Top of Source records

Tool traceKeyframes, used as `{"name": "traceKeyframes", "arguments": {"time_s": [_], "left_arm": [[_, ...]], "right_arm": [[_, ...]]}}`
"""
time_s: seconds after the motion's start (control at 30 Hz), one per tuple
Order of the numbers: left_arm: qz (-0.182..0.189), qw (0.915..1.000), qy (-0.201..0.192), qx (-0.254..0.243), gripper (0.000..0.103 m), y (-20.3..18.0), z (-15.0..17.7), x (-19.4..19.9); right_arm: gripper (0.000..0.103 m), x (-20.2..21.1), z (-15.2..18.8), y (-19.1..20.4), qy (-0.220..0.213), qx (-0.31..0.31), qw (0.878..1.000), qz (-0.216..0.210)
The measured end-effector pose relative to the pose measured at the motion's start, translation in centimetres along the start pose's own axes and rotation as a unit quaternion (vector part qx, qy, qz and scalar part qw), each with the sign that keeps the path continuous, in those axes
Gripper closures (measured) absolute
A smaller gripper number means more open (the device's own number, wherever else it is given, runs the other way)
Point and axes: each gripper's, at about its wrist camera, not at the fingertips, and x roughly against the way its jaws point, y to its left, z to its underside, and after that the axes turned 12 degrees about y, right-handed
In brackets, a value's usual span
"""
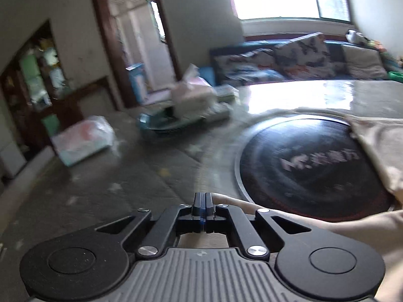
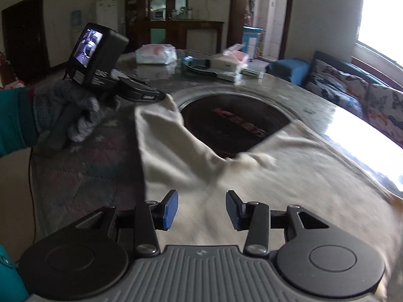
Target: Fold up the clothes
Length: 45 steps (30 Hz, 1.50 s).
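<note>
The grey table [image 2: 289, 95] carries a cream garment [image 2: 252, 176], stacked plates [image 2: 196, 66] and wrapped packets [image 2: 156, 54].

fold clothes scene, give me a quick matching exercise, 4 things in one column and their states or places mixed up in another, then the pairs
Things
1. left gripper
2. right gripper
3. cream garment
4. black round disc

States or places
A. open
B. set into the table top
C. shut on a fabric edge
D. spread on the table

Pairs: 1-C, 2-A, 3-D, 4-B
</note>
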Motion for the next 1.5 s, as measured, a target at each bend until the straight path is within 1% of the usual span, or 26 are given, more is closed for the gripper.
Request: {"name": "traceKeyframes", "arguments": {"time_s": [0.13,0.17,0.2,0.27,0.3,0.33,0.4,0.53,0.57,0.6,0.67,0.7,0.73,0.77,0.8,0.9,0.97,1.03,1.1,1.13,1.2,1.23,1.3,1.37,1.4,1.5], "left_arm": [[0.0,0.9998,0.013,0.015,0.103,1.0,0.2,-0.7],[0.01,0.9997,0.013,0.019,0.103,1.3,0.2,-0.5],[0.025,0.9993,0.012,0.026,0.099,1.7,0.2,-0.3],[0.049,0.9982,0.007,0.034,0.097,2.3,0.0,0.2],[0.056,0.9979,0.001,0.032,0.09,2.4,0.0,0.4],[0.063,0.9977,-0.005,0.027,0.088,2.3,-0.1,0.6],[0.079,0.9968,-0.003,0.01,0.079,1.9,-0.2,0.6],[0.077,0.9968,0.014,-0.018,0.079,0.6,-0.3,-0.4],[0.076,0.9968,0.013,-0.022,0.08,0.4,-0.2,-0.5],[0.075,0.9968,0.012,-0.026,0.086,0.1,-0.1,-0.6],[0.061,0.9975,0.004,-0.036,0.099,-0.2,0.1,-0.5],[0.051,0.998,0.0,-0.038,0.1,-0.4,0.2,-0.5],[0.035,0.9986,-0.008,-0.038,0.101,-0.4,0.3,-0.3],[0.02,0.9989,-0.022,-0.036,0.101,-0.4,0.3,0.1],[0.012,0.9989,-0.033,-0.031,0.101,-0.3,0.4,0.5],[-0.003,0.9991,-0.036,-0.021,0.101,0.0,0.2,0.7],[-0.008,0.9995,-0.026,-0.019,0.101,0.2,0.2,0.2],[-0.005,0.9998,-0.012,-0.015,0.1,0.3,0.2,-0.3],[-0.004,0.9998,-0.005,-0.017,0.1,0.3,0.3,-0.5],[-0.005,0.9998,-0.004,-0.02,0.097,0.3,0.4,-0.5],[-0.004,0.9998,-0.002,-0.021,0.096,0.4,0.4,-0.4],[-0.003,0.9998,-0.001,-0.022,0.095,0.4,0.3,-0.3],[-0.006,0.9998,-0.002,-0.017,0.092,0.5,0.2,0.0],[-0.008,0.9999,-0.005,-0.013,0.092,0.7,0.1,0.4],[-0.005,0.9999,-0.006,-0.012,0.089,0.7,0.1,0.8],[0.003,0.9999,-0.011,-0.009,0.087,0.6,0.0,2.0]], "right_arm": [[0.061,-1.8,-0.3,1.1,0.015,0.006,1.0,-0.021],[0.06,-2.1,-0.2,1.4,0.018,0.011,0.999,-0.024],[0.057,-2.1,0.0,1.8,0.016,0.018,0.999,-0.023],[0.055,-2.0,0.1,2.3,0.018,0.029,0.999,-0.029],[0.055,-2.0,0.1,2.5,0.018,0.032,0.999,-0.03],[0.055,-2.0,0.1,2.7,0.019,0.036,0.999,-0.031],[0.056,-2.1,0.2,3.0,0.019,0.041,0.998,-0.031],[0.06,-2.3,0.1,3.5,0.021,0.045,0.998,-0.029],[0.063,-2.4,0.1,3.5,0.021,0.044,0.998,-0.027],[0.066,-2.4,0.1,3.5,0.021,0.04,0.999,-0.024],[0.077,-2.4,0.0,3.4,0.02,0.033,0.999,-0.018],[0.08,-2.4,0.0,3.4,0.019,0.029,0.999,-0.015],[0.089,-2.3,0.0,3.3,0.019,0.028,0.999,-0.014],[0.095,-2.3,0.1,3.3,0.019,0.03,0.999,-0.015],[0.096,-2.2,0.1,3.3,0.019,0.031,0.999,-0.016],[0.096,-2.1,0.4,3.5,0.019,0.048,0.999,-0.017],[0.094,-2.1,0.3,3.4,0.022,0.051,0.998,-0.02],[0.089,-1.8,0.0,3.0,0.019,0.04,0.998,-0.036],[0.088,-1.4,-0.1,2.5,0.011,0.024,0.999,-0.045],[0.086,-1.1,-0.2,2.1,0.005,0.013,0.999,-0.046],[0.079,-0.7,-0.3,1.3,-0.006,-0.01,0.999,-0.038],[0.073,-0.6,-0.4,1.0,-0.008,-0.02,0.999,-0.03],[0.071,-0.8,-0.4,0.4,-0.005,-0.034,0.999,-0.02],[0.071,-1.3,0.0,0.7,0.013,-0.028,0.999,-0.027],[0.071,-1.5,0.1,0.9,0.021,-0.024,0.999,-0.029],[0.071,-1.0,0.9,2.4,0.015,0.015,0.999,-0.027]]}}
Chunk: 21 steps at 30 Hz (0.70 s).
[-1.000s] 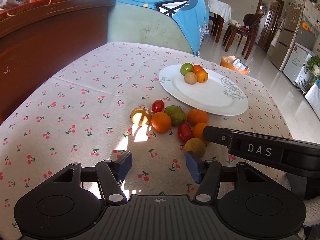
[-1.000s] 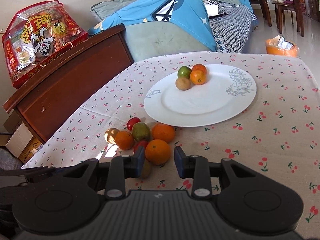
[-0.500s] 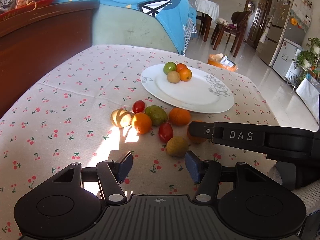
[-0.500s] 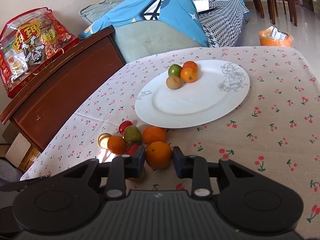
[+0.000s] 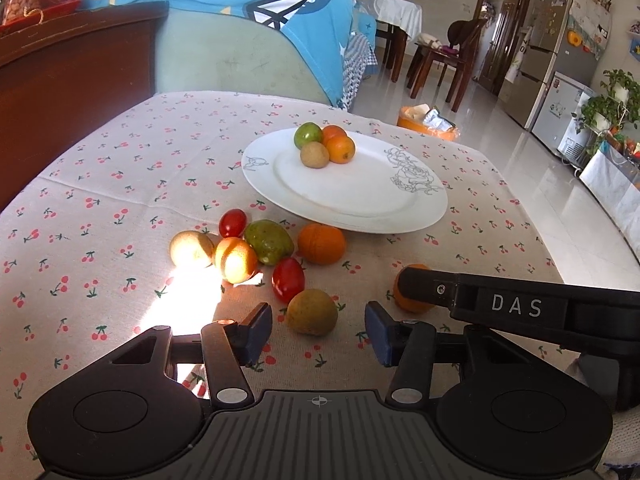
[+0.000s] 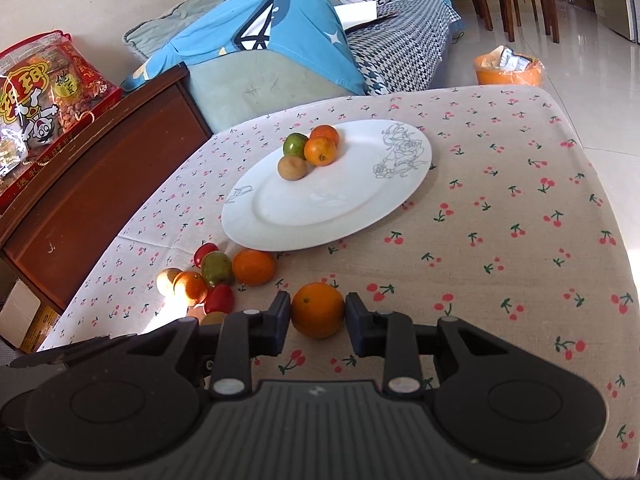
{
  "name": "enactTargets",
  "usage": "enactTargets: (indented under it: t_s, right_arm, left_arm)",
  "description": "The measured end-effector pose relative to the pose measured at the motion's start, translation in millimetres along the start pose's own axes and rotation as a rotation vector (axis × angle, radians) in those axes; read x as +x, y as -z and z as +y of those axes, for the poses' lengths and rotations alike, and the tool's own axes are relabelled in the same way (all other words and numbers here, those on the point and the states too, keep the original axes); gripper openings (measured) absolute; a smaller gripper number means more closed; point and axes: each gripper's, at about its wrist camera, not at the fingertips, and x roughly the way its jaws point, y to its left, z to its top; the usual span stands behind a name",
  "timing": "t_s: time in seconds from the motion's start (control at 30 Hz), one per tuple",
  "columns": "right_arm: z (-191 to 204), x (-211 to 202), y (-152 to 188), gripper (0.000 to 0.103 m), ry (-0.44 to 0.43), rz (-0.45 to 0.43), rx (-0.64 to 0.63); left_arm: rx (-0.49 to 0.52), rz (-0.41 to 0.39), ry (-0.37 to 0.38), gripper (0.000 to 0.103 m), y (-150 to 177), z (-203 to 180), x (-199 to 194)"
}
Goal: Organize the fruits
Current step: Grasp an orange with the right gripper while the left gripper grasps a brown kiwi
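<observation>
The right gripper (image 6: 318, 326) is clamping an orange (image 6: 317, 315) between its pads, dead ahead at 12 o'clock, seemingly resting on or barely off the tablecloth (image 6: 500, 240); contact underneath is not clear. The left gripper (image 5: 318, 330) is closing its jaws with a brownish-green fruit (image 5: 313, 312) sitting in the gap at 12 o'clock, pads not yet touching it, so nothing is gripped there. That fruit is roundish, with no real long axis to align to.

Key relation: the white plate (image 6: 280, 240) is lying at 12 o'clock from the right gripper, well beyond the held orange, with bare cloth in between. From the left gripper the plate (image 5: 432, 212) is sitting at about 1 o'clock, behind the loose pile. The right one is probably carrying first, since it already has its fruit.

Mid-distance at 11 o'clock of the left gripper: a red tomato (image 5: 288, 279), a sunlit orange (image 5: 236, 260), a green fruit (image 5: 269, 241), a second orange (image 5: 321, 244), all loose on the cloth, bunched close.

Farthest: four fruits are already sitting on the plate's far side, including a green one (image 5: 308, 135) and an orange one (image 5: 340, 149). The near half of the plate is free for the drop.
</observation>
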Motion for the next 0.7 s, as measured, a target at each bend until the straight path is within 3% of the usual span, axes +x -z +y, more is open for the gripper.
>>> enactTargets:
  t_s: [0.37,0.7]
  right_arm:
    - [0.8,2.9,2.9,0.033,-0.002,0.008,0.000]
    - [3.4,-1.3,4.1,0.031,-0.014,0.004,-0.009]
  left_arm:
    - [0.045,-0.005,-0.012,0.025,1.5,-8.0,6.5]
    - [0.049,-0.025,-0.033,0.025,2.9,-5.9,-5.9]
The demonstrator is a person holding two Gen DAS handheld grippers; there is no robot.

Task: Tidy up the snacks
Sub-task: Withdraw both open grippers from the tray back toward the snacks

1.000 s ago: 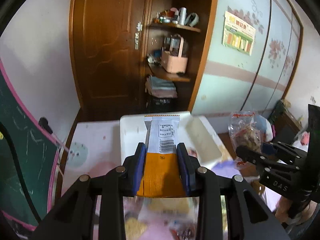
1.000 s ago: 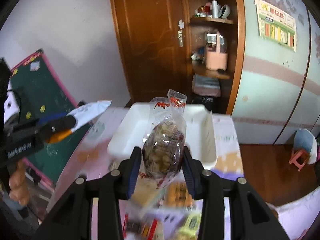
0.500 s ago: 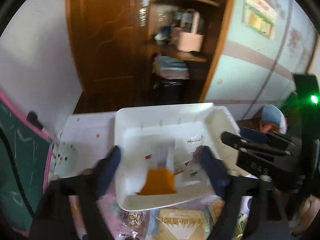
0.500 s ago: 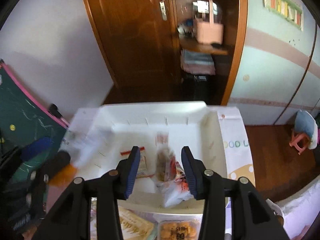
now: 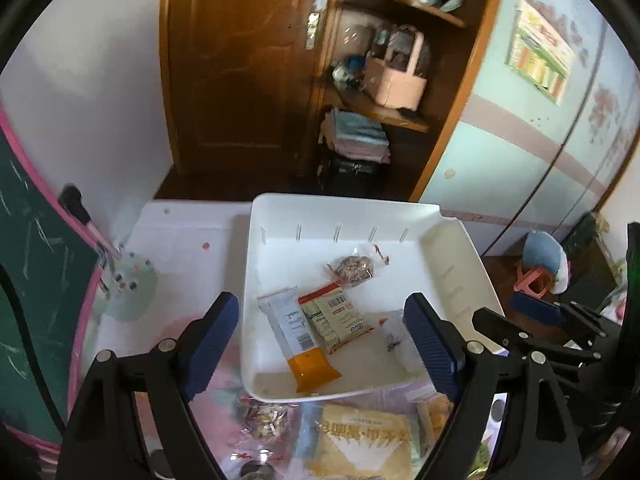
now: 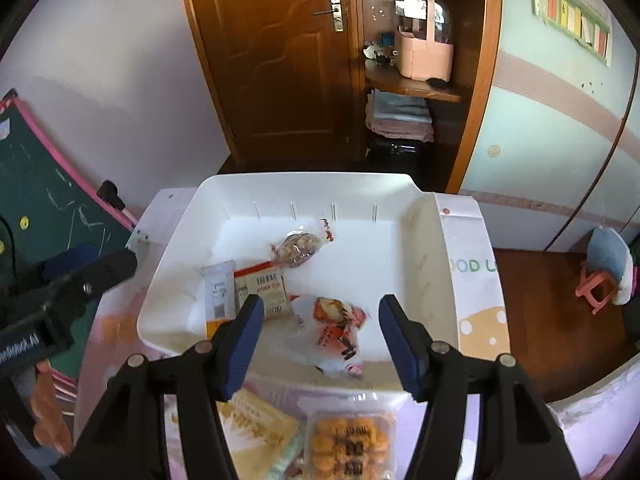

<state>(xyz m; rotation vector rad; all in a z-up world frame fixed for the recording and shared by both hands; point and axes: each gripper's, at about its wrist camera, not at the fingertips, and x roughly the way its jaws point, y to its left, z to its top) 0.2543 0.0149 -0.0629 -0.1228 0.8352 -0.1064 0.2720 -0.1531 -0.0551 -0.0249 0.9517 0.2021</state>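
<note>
Both packets are now lying in the white tray [image 5: 456, 280], released since a second ago: the orange-ended packet [image 5: 304, 344] near the tray's front edge, the clear bag [image 6: 336, 332] at its front middle. Organizing is advancing; more snacks, among them the yellow packet [image 5: 360, 440], are waiting on the worktop [image 5: 188, 248] at its near edge. The left gripper [image 5: 324, 348] and right gripper [image 6: 320, 344] are hovering over the tray's front edge, jaws spread wide, holding nothing.
</note>
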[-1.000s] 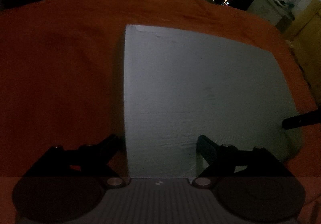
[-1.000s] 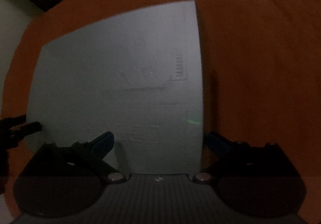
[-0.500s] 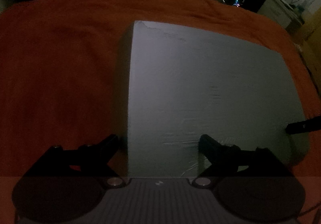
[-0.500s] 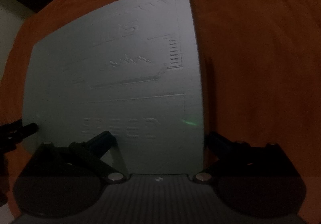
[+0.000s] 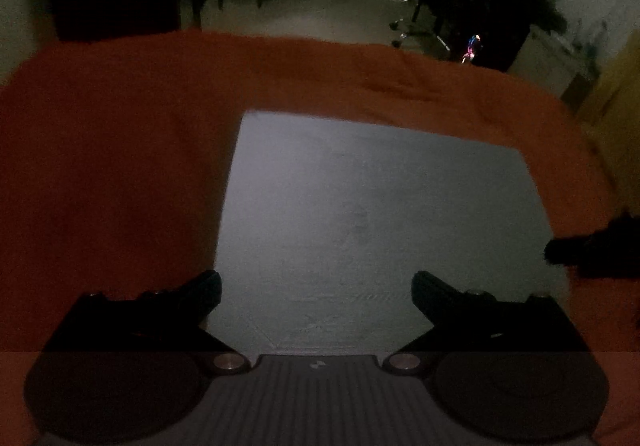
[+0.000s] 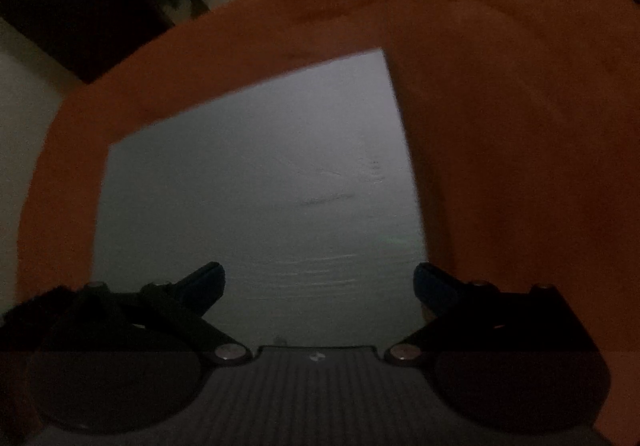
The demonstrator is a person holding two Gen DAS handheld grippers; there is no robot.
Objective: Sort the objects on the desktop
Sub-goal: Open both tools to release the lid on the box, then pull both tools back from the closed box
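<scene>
Both cameras have pulled up and back: the white board (image 5: 380,214) now lies farther ahead of the spread jaws of the left gripper (image 5: 316,288) and right gripper (image 6: 318,280), more orange cloth (image 5: 112,166) shows beyond it, its embossed lettering blurred.

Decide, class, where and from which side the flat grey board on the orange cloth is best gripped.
Probably the near edge of the grey board. It lies flat on the orange cloth, so only its thin rim fits between the fingers; come in low from the near side.
</scene>
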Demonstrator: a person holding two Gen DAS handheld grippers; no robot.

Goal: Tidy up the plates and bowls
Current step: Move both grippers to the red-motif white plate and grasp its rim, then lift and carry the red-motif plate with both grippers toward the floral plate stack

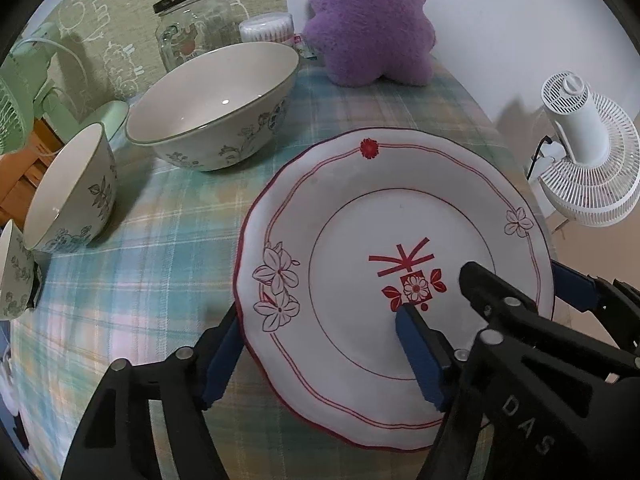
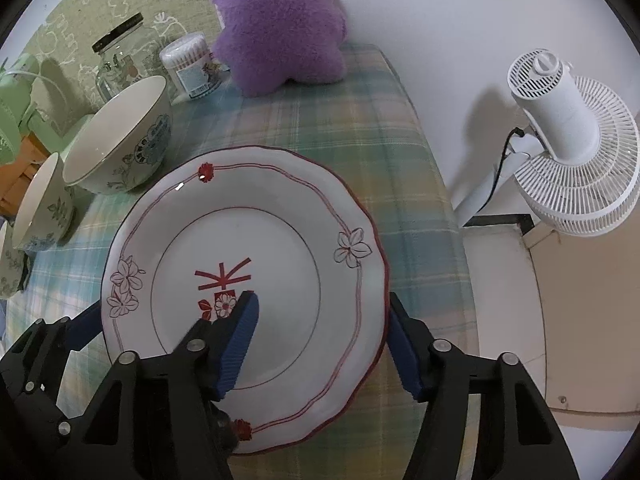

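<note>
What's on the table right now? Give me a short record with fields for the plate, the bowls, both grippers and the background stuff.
plate: white plate with red trim, flat on the plaid tablecloth
bowls: large floral bowl behind the plate's left; smaller floral bowl nearer, further left
left gripper: left gripper straddles the plate's left rim, one finger over the plate, one outside; pads not pressing
right gripper: right gripper straddles the right rim likewise
background: glass jar, cotton swab tub, purple plush, white fan
</note>
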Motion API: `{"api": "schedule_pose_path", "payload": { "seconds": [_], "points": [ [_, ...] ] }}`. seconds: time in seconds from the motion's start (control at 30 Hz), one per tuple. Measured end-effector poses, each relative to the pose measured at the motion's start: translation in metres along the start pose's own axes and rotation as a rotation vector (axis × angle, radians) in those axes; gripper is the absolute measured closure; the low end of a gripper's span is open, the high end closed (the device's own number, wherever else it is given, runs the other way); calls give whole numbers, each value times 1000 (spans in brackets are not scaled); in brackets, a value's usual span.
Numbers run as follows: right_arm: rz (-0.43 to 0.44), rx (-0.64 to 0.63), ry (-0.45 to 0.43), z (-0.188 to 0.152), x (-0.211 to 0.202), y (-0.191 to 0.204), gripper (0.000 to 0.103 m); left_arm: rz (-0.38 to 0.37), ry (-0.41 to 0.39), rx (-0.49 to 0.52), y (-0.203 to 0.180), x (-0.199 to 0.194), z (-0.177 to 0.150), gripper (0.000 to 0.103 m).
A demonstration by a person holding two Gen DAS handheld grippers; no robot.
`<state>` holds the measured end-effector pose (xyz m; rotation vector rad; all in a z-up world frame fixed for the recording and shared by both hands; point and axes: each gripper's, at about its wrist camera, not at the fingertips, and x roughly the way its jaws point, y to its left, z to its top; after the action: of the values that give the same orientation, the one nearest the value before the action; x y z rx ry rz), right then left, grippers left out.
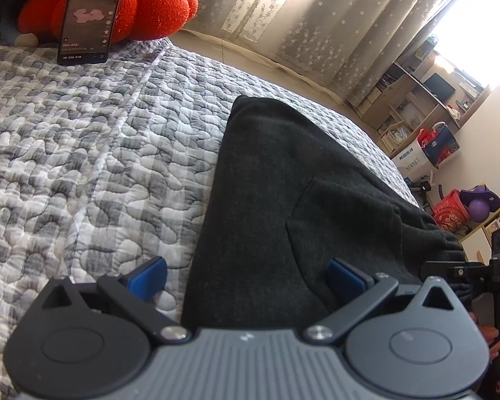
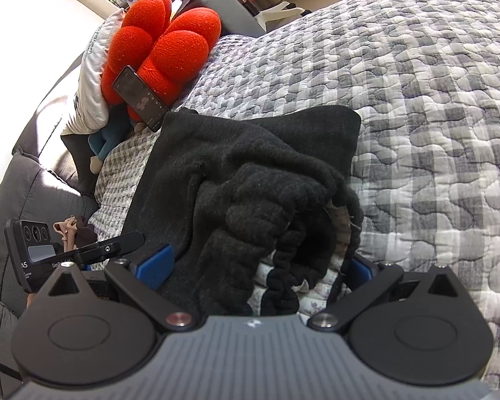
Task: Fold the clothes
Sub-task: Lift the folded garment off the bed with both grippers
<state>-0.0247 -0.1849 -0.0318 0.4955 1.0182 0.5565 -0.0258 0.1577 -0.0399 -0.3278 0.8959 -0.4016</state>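
Dark grey sweatpants (image 1: 283,200) lie on the quilted bed, one pocket showing. My left gripper (image 1: 246,278) is open, its blue pads wide apart, straddling the left edge of the garment's near end. In the right wrist view the same garment (image 2: 250,173) is bunched, with its gathered waistband lifted in folds between the pads. My right gripper (image 2: 260,266) is open around that bunched waistband. The right gripper's body also shows at the right edge of the left wrist view (image 1: 463,270).
The grey-and-white checked quilt (image 1: 83,150) covers the bed. A red plush cushion (image 1: 150,3) with a phone (image 1: 90,16) leaning on it sits at the head. Curtains and shelves (image 1: 416,100) stand beyond the bed. A grey sofa (image 2: 33,193) lies left.
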Motion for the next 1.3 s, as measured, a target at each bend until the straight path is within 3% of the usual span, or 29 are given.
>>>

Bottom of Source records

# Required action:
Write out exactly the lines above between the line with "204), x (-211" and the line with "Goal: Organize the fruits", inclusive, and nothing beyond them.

# Solution for this problem:
  "columns": "right_arm: z (-191 to 204), x (-211 to 202), y (-152 to 188), gripper (0.000 to 0.103 m), ry (-0.44 to 0.43), rz (-0.45 to 0.43), rx (-0.64 to 0.63); left_arm: rx (-0.49 to 0.52), rz (-0.41 to 0.39), ry (-0.37 to 0.38), gripper (0.000 to 0.103 m), y (-150 to 177), z (-203 to 180), x (-199 to 194)"
}
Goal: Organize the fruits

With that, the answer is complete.